The scale of storage required to make intermittent sources viable without being backed by a dispatchable energy source really is tremendous, and this often gets overlooked in pushes for a fully renewable grid.
1. https://www.argusmedia.com/ja/news-and-insights/latest-marke...
epistasis|3 months ago
There are few things that grow this fast when it comes to manufactured things, atoms are far harder to arrange and scale than bits. But it's happening at a tremendous scale.
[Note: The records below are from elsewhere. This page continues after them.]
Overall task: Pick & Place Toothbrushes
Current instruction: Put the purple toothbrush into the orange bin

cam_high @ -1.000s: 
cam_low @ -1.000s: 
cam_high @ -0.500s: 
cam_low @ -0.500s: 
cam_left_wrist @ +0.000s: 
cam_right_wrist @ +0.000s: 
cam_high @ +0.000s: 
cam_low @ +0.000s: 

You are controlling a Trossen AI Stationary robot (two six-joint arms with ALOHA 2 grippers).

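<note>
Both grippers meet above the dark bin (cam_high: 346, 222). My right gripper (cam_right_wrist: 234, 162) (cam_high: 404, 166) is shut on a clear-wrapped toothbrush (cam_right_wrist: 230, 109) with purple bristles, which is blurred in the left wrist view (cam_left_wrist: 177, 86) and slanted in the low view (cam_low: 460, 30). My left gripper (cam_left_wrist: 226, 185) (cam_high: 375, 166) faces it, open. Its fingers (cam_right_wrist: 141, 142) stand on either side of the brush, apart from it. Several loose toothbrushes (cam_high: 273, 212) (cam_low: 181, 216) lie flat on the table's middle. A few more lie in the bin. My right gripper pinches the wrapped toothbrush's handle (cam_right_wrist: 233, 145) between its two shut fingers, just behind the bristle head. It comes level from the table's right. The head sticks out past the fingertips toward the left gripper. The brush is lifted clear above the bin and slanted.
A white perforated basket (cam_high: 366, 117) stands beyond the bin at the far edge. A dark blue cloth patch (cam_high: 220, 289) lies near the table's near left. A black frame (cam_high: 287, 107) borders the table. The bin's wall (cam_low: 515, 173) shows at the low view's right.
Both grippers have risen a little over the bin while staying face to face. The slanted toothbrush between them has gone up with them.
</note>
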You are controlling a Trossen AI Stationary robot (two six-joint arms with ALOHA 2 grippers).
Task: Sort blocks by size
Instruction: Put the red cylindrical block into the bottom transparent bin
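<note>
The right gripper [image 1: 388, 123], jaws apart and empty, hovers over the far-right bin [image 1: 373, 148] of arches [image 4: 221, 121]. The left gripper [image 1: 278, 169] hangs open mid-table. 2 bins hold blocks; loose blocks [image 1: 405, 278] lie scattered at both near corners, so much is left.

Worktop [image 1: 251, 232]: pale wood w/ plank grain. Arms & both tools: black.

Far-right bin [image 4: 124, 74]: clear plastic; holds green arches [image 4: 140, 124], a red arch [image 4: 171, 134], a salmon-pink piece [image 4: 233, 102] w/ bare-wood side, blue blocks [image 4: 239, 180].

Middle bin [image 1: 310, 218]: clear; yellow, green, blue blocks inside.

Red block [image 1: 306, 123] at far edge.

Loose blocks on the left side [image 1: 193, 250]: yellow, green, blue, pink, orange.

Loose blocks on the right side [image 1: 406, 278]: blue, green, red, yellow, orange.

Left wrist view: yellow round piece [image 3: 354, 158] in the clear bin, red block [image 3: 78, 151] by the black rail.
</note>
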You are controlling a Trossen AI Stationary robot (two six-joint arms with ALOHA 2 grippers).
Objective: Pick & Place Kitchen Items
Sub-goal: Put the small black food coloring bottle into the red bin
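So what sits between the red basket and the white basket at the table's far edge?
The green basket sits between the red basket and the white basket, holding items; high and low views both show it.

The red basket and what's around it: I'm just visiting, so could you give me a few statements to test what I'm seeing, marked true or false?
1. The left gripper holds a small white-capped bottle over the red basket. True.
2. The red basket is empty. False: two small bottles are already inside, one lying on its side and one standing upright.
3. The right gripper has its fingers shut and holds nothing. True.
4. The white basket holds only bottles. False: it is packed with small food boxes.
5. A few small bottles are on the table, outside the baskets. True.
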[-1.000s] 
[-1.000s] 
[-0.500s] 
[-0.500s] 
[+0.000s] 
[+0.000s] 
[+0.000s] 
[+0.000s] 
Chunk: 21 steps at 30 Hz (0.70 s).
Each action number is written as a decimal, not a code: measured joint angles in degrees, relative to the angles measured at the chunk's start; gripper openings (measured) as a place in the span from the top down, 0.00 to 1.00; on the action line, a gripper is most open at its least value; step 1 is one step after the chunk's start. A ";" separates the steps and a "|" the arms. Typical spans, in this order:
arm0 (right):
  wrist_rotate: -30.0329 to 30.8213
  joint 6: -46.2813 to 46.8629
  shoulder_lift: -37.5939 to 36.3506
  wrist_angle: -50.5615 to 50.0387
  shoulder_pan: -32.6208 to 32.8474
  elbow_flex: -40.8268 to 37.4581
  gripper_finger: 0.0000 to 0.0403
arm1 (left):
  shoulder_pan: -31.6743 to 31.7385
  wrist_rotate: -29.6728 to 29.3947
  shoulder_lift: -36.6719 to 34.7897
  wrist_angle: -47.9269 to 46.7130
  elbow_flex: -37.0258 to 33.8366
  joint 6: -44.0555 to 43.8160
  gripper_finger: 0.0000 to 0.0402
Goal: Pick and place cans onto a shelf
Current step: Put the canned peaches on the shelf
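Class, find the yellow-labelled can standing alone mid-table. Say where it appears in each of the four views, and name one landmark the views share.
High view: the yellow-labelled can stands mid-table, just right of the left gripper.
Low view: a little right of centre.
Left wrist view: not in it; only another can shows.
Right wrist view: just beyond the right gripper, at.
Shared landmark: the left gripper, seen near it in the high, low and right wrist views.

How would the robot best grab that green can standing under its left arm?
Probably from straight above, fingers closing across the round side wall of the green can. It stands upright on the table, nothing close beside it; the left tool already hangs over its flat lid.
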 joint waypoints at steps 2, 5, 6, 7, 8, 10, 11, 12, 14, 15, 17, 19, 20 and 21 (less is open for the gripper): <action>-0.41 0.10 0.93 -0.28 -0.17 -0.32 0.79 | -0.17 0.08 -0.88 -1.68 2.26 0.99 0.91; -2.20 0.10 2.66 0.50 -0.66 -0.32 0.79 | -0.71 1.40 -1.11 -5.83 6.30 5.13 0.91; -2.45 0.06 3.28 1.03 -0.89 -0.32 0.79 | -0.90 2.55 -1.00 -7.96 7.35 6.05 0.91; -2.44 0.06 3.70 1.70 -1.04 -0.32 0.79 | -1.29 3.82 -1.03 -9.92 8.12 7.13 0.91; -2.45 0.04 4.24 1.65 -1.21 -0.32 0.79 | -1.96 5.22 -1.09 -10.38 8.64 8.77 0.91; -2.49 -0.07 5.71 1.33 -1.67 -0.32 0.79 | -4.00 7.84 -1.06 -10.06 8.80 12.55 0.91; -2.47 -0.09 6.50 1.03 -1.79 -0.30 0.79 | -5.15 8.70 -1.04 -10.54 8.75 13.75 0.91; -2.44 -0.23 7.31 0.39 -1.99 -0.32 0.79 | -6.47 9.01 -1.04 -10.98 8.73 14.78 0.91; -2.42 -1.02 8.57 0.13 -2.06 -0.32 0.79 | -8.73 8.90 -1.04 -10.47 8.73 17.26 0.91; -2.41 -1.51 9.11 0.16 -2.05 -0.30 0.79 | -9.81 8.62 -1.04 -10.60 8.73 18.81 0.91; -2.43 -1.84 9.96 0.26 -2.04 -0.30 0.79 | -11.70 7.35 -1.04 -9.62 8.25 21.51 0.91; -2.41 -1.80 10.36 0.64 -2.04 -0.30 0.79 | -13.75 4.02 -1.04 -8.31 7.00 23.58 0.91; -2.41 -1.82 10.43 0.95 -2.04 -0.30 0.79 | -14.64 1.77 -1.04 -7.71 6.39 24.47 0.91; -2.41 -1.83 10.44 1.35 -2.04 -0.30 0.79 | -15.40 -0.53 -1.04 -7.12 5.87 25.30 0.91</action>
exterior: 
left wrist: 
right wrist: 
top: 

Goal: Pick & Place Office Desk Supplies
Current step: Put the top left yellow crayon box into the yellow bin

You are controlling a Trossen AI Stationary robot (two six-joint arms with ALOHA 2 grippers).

Natural gas turbine production capacity is tapped out with long order queues, and so is battery production well into 2026, but only battery production capacity is expanding at breakneck speed.
Manuel_D|3 months ago
Regardless of your confidence in battery production's continued growth, I think you'd agree that if someone is making a calculation about the required amount of overproduction required to maintain a stable grid, they should at least mention that their calculation is contingent on provisioning tens of terawatt hours worth of grid storage.
pfdietz|3 months ago
Yes, it's a lot of batteries. So what? It's not like the current battery production is some firm limit. If anything, the very large future demand ensures batteries will be driven down their experience curve, so the cost will be even lower than assumed.
The world spends something like $10T per year on energy. Any replacement energy system is going to be a big thing.
You need to make an argument that is more than you expressing fear of large numbers.